我写了一个haskell程序,需要用一个函数压缩两个列表,但我不想让它停在较短列表的末尾(就像zipWith的标准版本),而是继续到较长列表的末尾,在到达较短列表的末尾后使用某个默认值。我的第一个实现看起来像这样:

zipWithAll :: (a -> b -> c) -> a -> b -> [a] -> [b] -> [c]
zipWithAll f x y = go
    where go []     []     = []
          go (a:as) []     = f a y : go as []
          go []     (b:bs) = f x b : go [] bs
          go (a:as) (b:bs) = f a b : go as bs

然而,我通常更喜欢使用标准库的高阶函数来编写函数,而不是使用显式递归,因为它通常会提高性能,并使代码看起来更漂亮。
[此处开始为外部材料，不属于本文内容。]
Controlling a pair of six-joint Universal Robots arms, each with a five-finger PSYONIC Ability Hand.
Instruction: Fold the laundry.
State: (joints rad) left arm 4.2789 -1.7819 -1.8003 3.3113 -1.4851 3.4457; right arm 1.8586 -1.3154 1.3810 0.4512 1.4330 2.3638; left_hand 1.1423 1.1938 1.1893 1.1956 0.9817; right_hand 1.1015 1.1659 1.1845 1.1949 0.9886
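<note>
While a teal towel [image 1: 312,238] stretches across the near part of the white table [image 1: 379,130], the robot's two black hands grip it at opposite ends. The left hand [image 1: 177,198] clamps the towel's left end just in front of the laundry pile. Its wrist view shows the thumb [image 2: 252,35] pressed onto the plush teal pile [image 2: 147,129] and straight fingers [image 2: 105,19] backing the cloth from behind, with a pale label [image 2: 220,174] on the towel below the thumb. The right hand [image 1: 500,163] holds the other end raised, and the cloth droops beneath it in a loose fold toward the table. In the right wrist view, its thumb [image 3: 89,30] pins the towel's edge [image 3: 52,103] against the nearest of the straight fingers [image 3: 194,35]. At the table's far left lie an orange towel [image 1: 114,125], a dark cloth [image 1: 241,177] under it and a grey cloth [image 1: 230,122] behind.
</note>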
因此,我尝试了以下方法:

zipWithAll' :: (a -> b -> c) -> a -> b -> [a] -> [b] -> [c]
zipWithAll' f x y xs ys = zipWith f xs' ys'
    where n   = max (length xs) (length ys)
          xs' = take n $ xs ++ repeat x
          ys' = take n $ ys ++ repeat y

在我看来,这在性能方面要差得多,因为使用两次length意味着多两次列表遍历。但令人惊讶的是,当我比较平均时间时,第一个版本比第二个版本慢了大约20%。
所以,我想我应该用第二个,并为列表的长度添加参数,因为在某些情况下,它们是事先知道的。因此,我写了这样一个:

zipWithAll'' :: (a -> b -> c) -> Int -> Int -> a -> b -> [a] -> [b] -> [c]
zipWithAll'' f n m x y xs ys = zipWith f xs' ys'
    where k   = max n m
          xs' = take k $ xs ++ repeat x
          ys' = take k $ ys ++ repeat y

但是,更令人惊讶的是,第三个版本仅仅提高了很小的性能。对于两个随机生成的Intxsyslength xs = length ys = n = 1000000列表,我得到了以下结果:

| function                       | average time, 30 evaluations |
+--------------------------------+------------------------------+
| zipWithAll   (+) 0 0 xs ys     |                        1.20s |
| zipWithAll'  (+) 0 0 xs ys     |                        0.95s |
| zipWithAll'' (+) n n 0 0 xs ys |                        0.94s |
+--------------------------------+------------------------------+

我知道这并不是最全面的基准测试,但它仍然违背了我对haskell程序运行速度的直觉,让我觉得我遗漏了一些重要的东西,无法理解haskell函数的性能。
所以基本上我想知道的是:
为什么简单递归方法最慢?是因为对标准zipWith函数进行了优化吗?如果是这样,我可以做些什么来使它的性能与zipWith相似吗?
另外,我假设第二个版本执行3n操作,而第三个版本只执行n操作,这是不是错了?如果是这样,为什么这对性能没有更大的影响?我可以想象,如果zipping函数非常耗时,这就不那么重要了,但我在这里只使用(+)
最后,是否有一种方法可以实现更快的zipWithAll,通过利用标准库函数的优化,而无需事先知道列表的长度?
(编辑)这是我使用的基准测试代码的相关部分。

{-# LANGUAGE BangPatterns #-}

import Control.Monad (replicateM, forM_)
import Data.Foldable (foldl')
import Data.Time (diffUTCTime, getCurrentTime, NominalDiffTime)
import Numeric (showEFloat, showFFloat)
import Test.QuickCheck

main = do
    let n  = 1000000
        fs = [ ("zipWithAll", uncurry4 $ zipWithAll (+))
             , ("zipWithAll'", uncurry4 $ zipWithAll' (+))
             , ("zipWithAll''", uncurry4 $ zipWithAll'' (+) n n)]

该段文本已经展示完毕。